People would no longer be forced to only experience others as competitors on the foreign-determined market of capitalism. The competitive drive would disappear in rivalry. Everyone will not have the great success but everyone would be "one of all of us." However people will not be made unemployed through the unconditional basic income. The noticeable blossoming of persons, released for acts of genuine physical-concrete satisfaction will win attractiveness among those who live voluntarily or coerced at the edge or even outside the dominant society.
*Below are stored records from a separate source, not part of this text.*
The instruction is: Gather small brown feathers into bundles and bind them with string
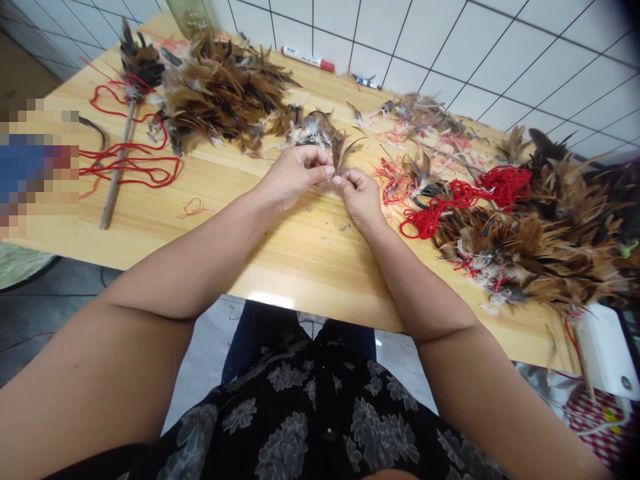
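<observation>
Over the middle of the wooden table (295,250), my left hand (303,172) and my right hand (361,197) meet at the fingertips. Both pinch the lower ends of a few brown feathers (343,152), whose tips point up and away from me. Just behind my left hand lies a small heap of brown and white feathers (315,128). To the right of my right hand are red yarn (425,217) and some loose feathers (420,170). How many feathers sit between my fingers is too small to tell.
A large feather pile (220,93) lies back left, beside a stick (119,167) with feathers at its top and red cord (160,173). More feathers (540,253) cover the right side. A red-capped marker (307,59) rests by the tiled wall (390,33). A white device (607,350) stands at right.
</observation>
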The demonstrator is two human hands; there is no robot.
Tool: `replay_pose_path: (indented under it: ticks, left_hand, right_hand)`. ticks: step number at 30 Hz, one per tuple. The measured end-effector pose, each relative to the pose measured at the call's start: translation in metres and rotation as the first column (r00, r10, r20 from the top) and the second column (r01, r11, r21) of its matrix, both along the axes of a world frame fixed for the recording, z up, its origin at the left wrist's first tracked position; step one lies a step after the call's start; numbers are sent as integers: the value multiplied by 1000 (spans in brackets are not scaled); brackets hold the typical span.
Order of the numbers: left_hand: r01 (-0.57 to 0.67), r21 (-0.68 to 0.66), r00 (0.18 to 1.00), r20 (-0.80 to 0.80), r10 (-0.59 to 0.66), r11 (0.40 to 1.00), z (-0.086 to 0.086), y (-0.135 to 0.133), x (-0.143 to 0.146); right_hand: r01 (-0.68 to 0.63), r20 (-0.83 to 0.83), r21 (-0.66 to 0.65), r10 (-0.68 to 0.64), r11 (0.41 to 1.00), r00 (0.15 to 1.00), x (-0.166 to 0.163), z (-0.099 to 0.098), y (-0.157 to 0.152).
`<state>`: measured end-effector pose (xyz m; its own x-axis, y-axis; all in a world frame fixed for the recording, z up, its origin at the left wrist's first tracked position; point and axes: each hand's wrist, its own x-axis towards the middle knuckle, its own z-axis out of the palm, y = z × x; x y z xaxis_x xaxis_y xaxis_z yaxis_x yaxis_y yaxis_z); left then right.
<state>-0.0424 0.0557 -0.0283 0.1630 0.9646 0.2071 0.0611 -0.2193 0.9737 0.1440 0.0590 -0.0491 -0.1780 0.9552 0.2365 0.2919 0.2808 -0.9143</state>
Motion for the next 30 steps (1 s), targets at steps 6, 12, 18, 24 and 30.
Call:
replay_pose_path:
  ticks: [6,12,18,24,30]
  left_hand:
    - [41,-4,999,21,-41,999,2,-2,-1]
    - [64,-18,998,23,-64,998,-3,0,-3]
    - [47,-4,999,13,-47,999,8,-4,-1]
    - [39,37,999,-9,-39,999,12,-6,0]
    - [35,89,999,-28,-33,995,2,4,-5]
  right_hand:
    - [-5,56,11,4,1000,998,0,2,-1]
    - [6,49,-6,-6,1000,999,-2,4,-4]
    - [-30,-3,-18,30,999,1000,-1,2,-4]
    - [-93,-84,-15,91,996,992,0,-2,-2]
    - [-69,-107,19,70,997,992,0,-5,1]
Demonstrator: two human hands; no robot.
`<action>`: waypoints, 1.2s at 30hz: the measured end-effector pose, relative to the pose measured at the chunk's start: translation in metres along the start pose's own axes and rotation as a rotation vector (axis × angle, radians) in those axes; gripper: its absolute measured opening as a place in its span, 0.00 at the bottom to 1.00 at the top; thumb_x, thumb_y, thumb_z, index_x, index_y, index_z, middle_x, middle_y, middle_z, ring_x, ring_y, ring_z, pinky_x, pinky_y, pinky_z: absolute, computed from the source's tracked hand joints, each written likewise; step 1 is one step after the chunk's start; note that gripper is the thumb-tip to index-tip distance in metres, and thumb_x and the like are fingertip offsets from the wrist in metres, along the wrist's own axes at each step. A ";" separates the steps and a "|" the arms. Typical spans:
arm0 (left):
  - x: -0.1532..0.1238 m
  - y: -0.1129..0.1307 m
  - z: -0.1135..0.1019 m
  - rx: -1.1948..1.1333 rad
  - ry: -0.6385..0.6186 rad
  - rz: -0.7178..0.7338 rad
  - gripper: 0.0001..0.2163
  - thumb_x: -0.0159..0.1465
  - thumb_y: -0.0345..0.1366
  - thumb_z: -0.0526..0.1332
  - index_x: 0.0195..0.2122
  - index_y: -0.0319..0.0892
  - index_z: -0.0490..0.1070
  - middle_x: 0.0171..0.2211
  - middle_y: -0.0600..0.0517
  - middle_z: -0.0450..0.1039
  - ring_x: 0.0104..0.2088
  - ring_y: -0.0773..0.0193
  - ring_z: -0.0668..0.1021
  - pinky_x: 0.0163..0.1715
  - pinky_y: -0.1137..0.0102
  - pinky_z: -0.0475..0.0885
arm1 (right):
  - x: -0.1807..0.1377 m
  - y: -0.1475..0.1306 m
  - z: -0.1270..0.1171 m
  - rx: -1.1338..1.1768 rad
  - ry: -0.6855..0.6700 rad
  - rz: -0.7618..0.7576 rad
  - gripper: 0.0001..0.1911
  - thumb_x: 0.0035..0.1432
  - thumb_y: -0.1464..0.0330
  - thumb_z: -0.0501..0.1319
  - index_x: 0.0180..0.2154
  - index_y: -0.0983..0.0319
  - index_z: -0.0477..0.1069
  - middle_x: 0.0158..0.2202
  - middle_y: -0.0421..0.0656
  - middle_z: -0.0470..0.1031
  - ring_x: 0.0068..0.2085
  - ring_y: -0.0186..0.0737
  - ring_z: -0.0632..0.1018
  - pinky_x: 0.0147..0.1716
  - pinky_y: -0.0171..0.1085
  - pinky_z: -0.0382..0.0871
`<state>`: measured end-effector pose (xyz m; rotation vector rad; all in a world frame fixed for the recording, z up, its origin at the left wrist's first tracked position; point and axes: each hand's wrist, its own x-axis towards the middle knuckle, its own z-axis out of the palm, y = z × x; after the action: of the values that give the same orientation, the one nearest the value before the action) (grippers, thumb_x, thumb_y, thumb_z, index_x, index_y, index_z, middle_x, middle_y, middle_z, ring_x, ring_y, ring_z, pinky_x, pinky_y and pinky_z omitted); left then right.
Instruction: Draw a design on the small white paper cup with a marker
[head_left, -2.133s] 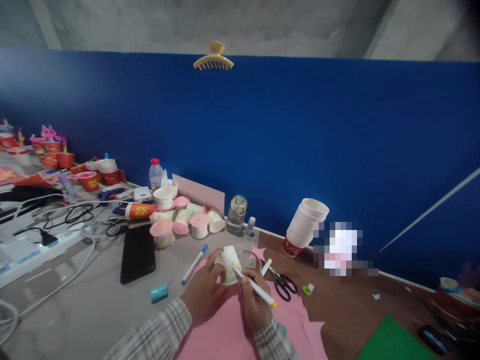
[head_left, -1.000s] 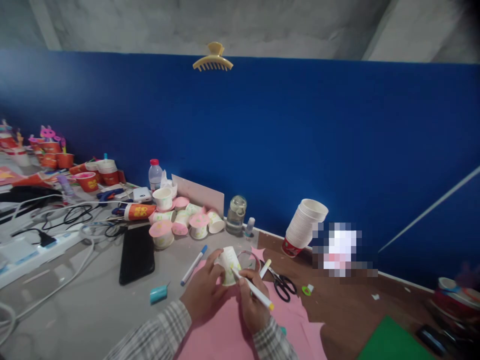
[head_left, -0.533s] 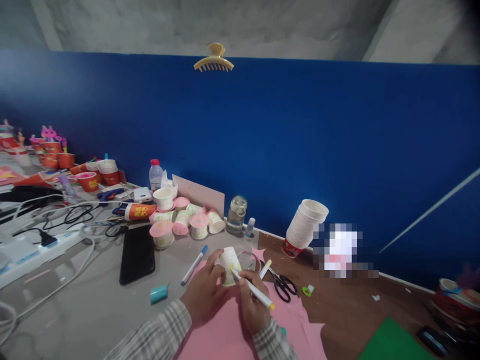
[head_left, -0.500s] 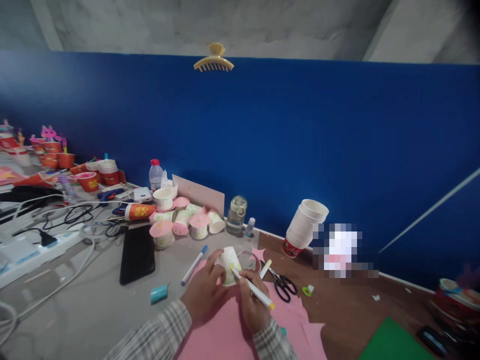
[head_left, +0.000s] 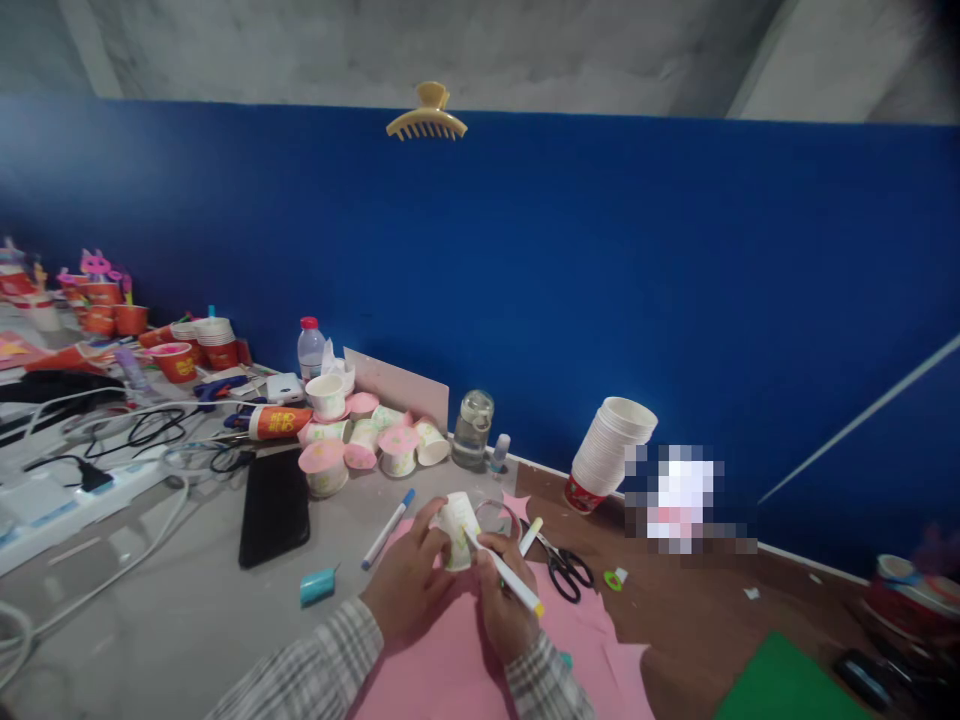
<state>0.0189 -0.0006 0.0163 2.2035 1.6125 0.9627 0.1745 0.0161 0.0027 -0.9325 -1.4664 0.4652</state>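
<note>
Left hand (head_left: 409, 590): we find its grip wrapped round a small paper cup (head_left: 457, 518), held on its side above the pink paper sheet (head_left: 442, 670)
Right hand (head_left: 501, 608): we note fingers pinching a white marker (head_left: 504, 573), tip touching the cup's wall
Cup location: near centre of the table (head_left: 172, 620), between both hands
Just right: scissors (head_left: 564, 570) lying flat
Left of hands: blue-capped pen (head_left: 388, 528), black phone (head_left: 275, 508)
Far right: leaning stack of white cups (head_left: 611, 440)
</note>
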 end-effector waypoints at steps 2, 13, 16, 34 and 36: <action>0.000 -0.001 0.000 -0.002 0.006 0.009 0.06 0.53 0.37 0.63 0.30 0.49 0.65 0.59 0.50 0.57 0.50 0.50 0.72 0.45 0.57 0.72 | 0.000 -0.001 0.000 0.011 -0.008 0.009 0.07 0.53 0.67 0.56 0.32 0.57 0.72 0.27 0.38 0.77 0.27 0.41 0.78 0.26 0.35 0.73; 0.000 -0.001 0.000 0.044 0.015 0.024 0.07 0.53 0.38 0.63 0.29 0.48 0.65 0.59 0.49 0.57 0.50 0.52 0.73 0.44 0.59 0.72 | 0.000 -0.001 -0.002 0.003 -0.011 0.014 0.08 0.52 0.67 0.56 0.31 0.58 0.73 0.26 0.39 0.77 0.27 0.42 0.78 0.27 0.36 0.74; 0.000 -0.001 0.001 0.040 0.025 0.029 0.07 0.53 0.39 0.63 0.29 0.49 0.64 0.59 0.49 0.58 0.51 0.52 0.72 0.44 0.59 0.72 | -0.001 0.000 -0.002 -0.007 -0.016 0.011 0.07 0.52 0.67 0.56 0.30 0.58 0.73 0.25 0.39 0.77 0.26 0.41 0.78 0.25 0.35 0.73; 0.000 -0.003 0.002 0.037 0.008 0.013 0.07 0.53 0.38 0.63 0.29 0.49 0.64 0.59 0.50 0.57 0.49 0.52 0.74 0.43 0.59 0.73 | 0.001 -0.004 -0.002 0.002 -0.016 0.019 0.08 0.52 0.67 0.55 0.31 0.58 0.73 0.25 0.39 0.77 0.26 0.41 0.78 0.25 0.35 0.73; 0.000 -0.003 0.002 0.040 0.017 0.014 0.07 0.53 0.37 0.63 0.29 0.49 0.64 0.59 0.50 0.57 0.49 0.52 0.74 0.43 0.59 0.73 | 0.001 -0.004 -0.003 0.011 -0.027 0.023 0.07 0.52 0.68 0.55 0.30 0.58 0.73 0.24 0.39 0.76 0.24 0.41 0.77 0.23 0.34 0.73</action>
<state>0.0181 0.0008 0.0133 2.2416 1.6400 0.9630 0.1761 0.0136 0.0069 -0.9387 -1.4776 0.5038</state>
It is hard to believe that the promoters of new approaches to life are not accepted - or politically elected - by those who are either marginalized or feel cut short. Two interwoven circumstances are important. On one hand, 70 percent of Germans voted for neoliberalism represented by the CDU and the SPD. This result shows how many people in Germany indulge in the objectively false hope for more unbroken economic growth from subjective confusion about its consequence: pollution of nature. On the other hand, are the terribly large number (over 40 percent) who stayed at home in the last German elections the same as those with no interest any more in the dominant system? Given this situation, Jorn Schulrumpf is right that outcasts should be kept from becoming a lumpen proletariat in the sharp crisis of global capitalism and its increasing brutalization.  The unconditional basic income is flanked by vivid, life-affirming activities. Do we want these people to fall prey to a variety of "work services" and then be incapable of judgment as manifest in the confusion of the majority of today's voters? A way into a viable future is only possible when the strengthened mind and free intelligence in the individual fellow-person replaces the expectation of economic growth implanted with two-facedness. The growth of free individuality supersedes economic growth. Without courageous steps in this direction, democracy and the glorious potential of our whole species will land in the trash-heap of history.
Reflections on the unconditional basic income cannot be brought to an organic conclusion. How will a redefinition of human growth affect Germany's position in the world? Will Germany's position be exposed to a murderous bombardment by global media and/or economic magnates? Will Germany be helplessly exposed to these powers or will a truly revolutionary goal be reached that immunizes people against power?  I believe we should take the way of unconditional basic income. Perhaps Germany can set an inviting global sign
[The numbers in brackets refer to footnotes in the Utopie kreativ article.]